The battle among high-performance computing hubs to stack up on cutting-edge computers for quicker time to science is getting steamy as new chip technologies become mainstream.
A European supercomputing hub near Munich, called the Leibniz Supercomputing Centre, is deploying Cerebras Systems’ CS-2 AI system as part of an internal initiative called Future Computing to assess alternative computing technologies to inject more speed into the region’s scientific research.
“The idea exactly is to explore these new technologies and see how they would fit with the scientists’ needs and whatever they actually require to do their breakthrough research,” said Dieter Kranzlmüller, director of the supercomputing center, which is also known as Leibniz-Rechenzentrum, or LRZ.

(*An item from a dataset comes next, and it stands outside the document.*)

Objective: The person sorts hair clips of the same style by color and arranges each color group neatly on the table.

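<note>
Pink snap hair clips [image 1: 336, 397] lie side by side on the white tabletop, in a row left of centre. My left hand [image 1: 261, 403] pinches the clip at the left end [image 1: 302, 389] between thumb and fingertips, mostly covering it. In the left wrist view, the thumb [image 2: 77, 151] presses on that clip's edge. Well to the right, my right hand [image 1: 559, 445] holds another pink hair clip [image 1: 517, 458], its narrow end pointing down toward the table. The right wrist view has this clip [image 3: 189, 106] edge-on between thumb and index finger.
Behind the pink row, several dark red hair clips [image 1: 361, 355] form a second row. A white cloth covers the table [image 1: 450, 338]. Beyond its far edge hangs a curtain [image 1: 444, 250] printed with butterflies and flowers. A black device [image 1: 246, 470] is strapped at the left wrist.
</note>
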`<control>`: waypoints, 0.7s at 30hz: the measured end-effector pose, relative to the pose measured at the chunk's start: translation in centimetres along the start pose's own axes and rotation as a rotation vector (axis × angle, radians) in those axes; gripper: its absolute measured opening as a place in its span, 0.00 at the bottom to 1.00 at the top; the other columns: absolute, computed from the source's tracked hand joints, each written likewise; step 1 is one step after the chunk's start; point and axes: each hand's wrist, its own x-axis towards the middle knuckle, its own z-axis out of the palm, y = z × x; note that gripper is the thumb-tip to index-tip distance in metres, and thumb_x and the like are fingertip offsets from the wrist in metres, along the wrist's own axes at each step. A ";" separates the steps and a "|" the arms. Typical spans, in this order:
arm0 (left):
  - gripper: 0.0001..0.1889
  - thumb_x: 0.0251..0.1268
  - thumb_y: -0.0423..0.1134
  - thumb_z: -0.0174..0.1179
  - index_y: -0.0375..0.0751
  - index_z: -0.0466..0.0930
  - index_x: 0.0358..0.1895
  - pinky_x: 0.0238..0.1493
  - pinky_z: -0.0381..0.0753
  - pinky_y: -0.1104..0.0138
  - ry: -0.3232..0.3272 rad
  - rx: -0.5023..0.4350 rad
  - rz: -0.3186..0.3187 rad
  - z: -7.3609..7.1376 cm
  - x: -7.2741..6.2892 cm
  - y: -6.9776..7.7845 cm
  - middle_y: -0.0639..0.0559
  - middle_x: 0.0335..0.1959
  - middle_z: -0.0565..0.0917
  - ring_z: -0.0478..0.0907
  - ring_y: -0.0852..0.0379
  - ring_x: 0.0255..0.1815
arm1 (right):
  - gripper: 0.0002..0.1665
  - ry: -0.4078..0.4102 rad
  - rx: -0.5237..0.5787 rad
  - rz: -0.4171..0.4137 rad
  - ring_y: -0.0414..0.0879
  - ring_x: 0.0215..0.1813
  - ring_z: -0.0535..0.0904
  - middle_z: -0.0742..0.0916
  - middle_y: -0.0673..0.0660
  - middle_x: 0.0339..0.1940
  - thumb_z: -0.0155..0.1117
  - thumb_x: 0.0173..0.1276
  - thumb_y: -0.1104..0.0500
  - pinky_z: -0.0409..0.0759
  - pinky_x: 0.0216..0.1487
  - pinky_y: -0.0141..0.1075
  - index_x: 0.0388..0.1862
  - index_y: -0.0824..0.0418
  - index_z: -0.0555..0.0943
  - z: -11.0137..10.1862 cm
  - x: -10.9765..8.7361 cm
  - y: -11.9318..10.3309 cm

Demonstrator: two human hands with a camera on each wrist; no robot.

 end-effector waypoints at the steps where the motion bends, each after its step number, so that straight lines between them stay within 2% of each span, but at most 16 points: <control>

LRZ is thinking less about HPC systems and AI systems, but more in “terms of the character realization of the workflows and the work to be done and what makes sense for the architectures,” said Laura Schulz, LRZ’s head of strategy. She added the CS-2 AI system will be part of wider supercomputing backbone that will be available to researchers in the Bavarian region.
“We’ve got multiple GPUs, we have FPGAs, we have a variety of CPUs, we have prototypes, engineering samples, a really nice assembly, and so we attempt to keep this moving forward,” Shulz said.
LRZ is one of three top supercomputing centers in Germany, with the others being Jülich Supercomputing Centre, which hosts the world’s eight-fastest supercomputer called JUWELS as rated by the Top500 list, and High-Performance Computing Center in Stuttgart, which hosts the 43rd ranked Hazel Hen supercomputer.
The CS-2’s Wafer Scale Engine 2 chip has 850,000 cores and 40GB of memory. The chip is the size of a wafer, and with 2.6 trillion transistors, it is considered the world’s largest chip. The CS-2 is being hooked up with HPE’s Superdome Flex, which can be characterized as staging hardware for CS-2 to perform faster calculations on complex data sets.
Large AI models require huge datasets, and the HPE server has a large shared memory compute which allows the system to very quickly handle pre- and post-processing tasks during the training process. This is enabled by a large number of I/O slots with high-bandwidth connectivity so there are no bottlenecks in data transfers to the CS-2.
An entire dataset can be kept in the Superdome Flex and served to the deep learning and training processes happening on the CS-2, which involves a lot of data movement, said Arti Garg, HPE’s chief strategist for AI.
“The HPE servers are solving a different problem. They are feeding the data into the CS-2. Large models require huge datasets. The datasets are processed and sent to the CS-2 by the HPE system,” said Andrew Feldman, CEO of Cerebras Systems, in an email exchange.
The HPE server simplifies the orchestration, and helps in convergence and accuracy when training AI models. The CS-2 has the ability to run multiple machine learning models simultaneously.
As data sets become larger, the conventional computing approaches to AI are taking longer to deliver results, and that’s where new types of accelerated systems like CS-2 fit in, said Andy Hock, vice president of product management at Cerebras Systems.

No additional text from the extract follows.